CJ pulled on her suit jacket and nodded as Sam steadied her. She looked into his eyes and was sure that beneath all the joking, he wasn't kidding, "Deal."

"Come on," Sam said with a smile as he put his wallet in the back pocket of his jeans, "Let's go home."

CJ nodded with a small smile and grabbed onto Sam's arm as she started to sway to one side, "Let's."

*** 4 Months Later ***

CJ straightened her back as her hand clasped around her folder which laid in the sparkle of broken glass on the ground, and saw the smashed window of the black presidential saloon.

That'd been the bullet, the one with her name on it. Some one had pulled her down. CJ put her right hand to her head where her cut was starting to ooze thick, warm blood again. Where had it all gone wrong; it was supposed to be a simple address to an assembly of students, and it had ended up like this. Police cars and ambulances packed into the forecourt amongst the wounded, no-one really knowing what had happened. There were a million thoughts going through her head: was the President dead; who shot at them in the first place;...who pulled her down-

"You all alright?"

CJ turned around and saw Sam looking at her with concern, "What?"

Sam had to shout over the cacophony of sirens and screams, "Are you alright?"

CJ squinted at him, her mind elsewhere, "Yes. Where's the President?"
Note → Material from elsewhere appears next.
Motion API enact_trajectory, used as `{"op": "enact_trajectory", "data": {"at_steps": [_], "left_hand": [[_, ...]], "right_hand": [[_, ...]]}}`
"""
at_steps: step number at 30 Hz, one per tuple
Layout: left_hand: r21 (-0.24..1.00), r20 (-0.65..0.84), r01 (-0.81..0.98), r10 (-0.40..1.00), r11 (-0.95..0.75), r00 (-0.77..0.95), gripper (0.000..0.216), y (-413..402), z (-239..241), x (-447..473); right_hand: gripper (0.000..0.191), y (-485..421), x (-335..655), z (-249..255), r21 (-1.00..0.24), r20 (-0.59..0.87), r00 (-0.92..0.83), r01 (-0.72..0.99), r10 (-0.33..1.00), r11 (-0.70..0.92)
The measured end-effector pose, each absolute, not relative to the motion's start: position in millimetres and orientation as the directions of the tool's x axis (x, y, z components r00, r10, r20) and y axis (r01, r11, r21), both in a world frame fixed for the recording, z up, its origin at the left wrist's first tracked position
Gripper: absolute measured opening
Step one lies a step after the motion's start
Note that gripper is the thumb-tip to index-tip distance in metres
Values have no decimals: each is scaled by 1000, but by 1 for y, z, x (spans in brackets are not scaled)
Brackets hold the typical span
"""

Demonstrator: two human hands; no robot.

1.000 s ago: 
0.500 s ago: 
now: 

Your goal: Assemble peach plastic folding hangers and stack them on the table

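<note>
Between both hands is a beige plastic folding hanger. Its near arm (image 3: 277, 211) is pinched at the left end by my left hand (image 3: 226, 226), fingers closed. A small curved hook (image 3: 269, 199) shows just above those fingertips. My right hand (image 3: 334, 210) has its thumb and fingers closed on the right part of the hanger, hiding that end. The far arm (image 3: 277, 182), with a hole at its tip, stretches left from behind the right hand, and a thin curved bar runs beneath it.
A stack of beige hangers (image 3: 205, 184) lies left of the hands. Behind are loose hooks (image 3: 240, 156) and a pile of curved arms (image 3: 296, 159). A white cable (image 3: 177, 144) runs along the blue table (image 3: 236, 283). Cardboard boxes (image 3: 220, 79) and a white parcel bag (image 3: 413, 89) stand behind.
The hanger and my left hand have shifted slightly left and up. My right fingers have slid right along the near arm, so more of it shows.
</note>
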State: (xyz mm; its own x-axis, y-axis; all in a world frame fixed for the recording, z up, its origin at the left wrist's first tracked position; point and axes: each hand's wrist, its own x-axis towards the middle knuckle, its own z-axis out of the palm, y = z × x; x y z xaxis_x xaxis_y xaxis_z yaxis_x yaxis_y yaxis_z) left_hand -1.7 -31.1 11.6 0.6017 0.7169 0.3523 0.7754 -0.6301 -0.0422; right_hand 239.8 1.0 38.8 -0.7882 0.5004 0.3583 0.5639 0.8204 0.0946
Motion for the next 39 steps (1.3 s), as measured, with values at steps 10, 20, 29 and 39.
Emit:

He took a breath, "He's on the way back to the White House, so's Zoë...they just got Leo in the car-"

Sam put his hand on CJ's left arm and looked into her eyes, "Are you alright?"

There was an anxious note of concern in his voice that CJ hadn't really noticed before. She nodded a little as she took in Sam's less than cool composure, she had never seen him this ruffled before. It had shaken them all.

CJ took a breath and her voice wavered, wanting to know the answer to the question she'd been asking herself ever since she had hit the floor of the forecourt.

"Someone pulled me down," CJ stared at Sam, trying to decipher his expressions. He just stared back at her, his breathing as deep as hers, and gently let go of her arm with a slight nod.

CJ reluctantly broke her concentration as Sam called out to Zoe's personal agent, "Gina!"

"Can't talk right now," was the dismissive answer from the agent.

Sam turned back to CJ as she gazed around the surreal surroundings that felt like no more than a nightmare she would soon wake up from. She still wasn't sure of what had happened earlier: maybe it had been a secret service agent, or any number of the police that were present that night.

But as she turned back to face Sam, she had a feeling-

"I need a doctor!" They both turned, suprised to hear Toby shouting, shocked even to hear his voice above a barely audible whisper.

"I need help!"

CJ looked at Sam, saw the fear in his eyes, her heart pounding deafeningly in her chest. She grabbed his elbow and started to lead in the direction of Toby's voice.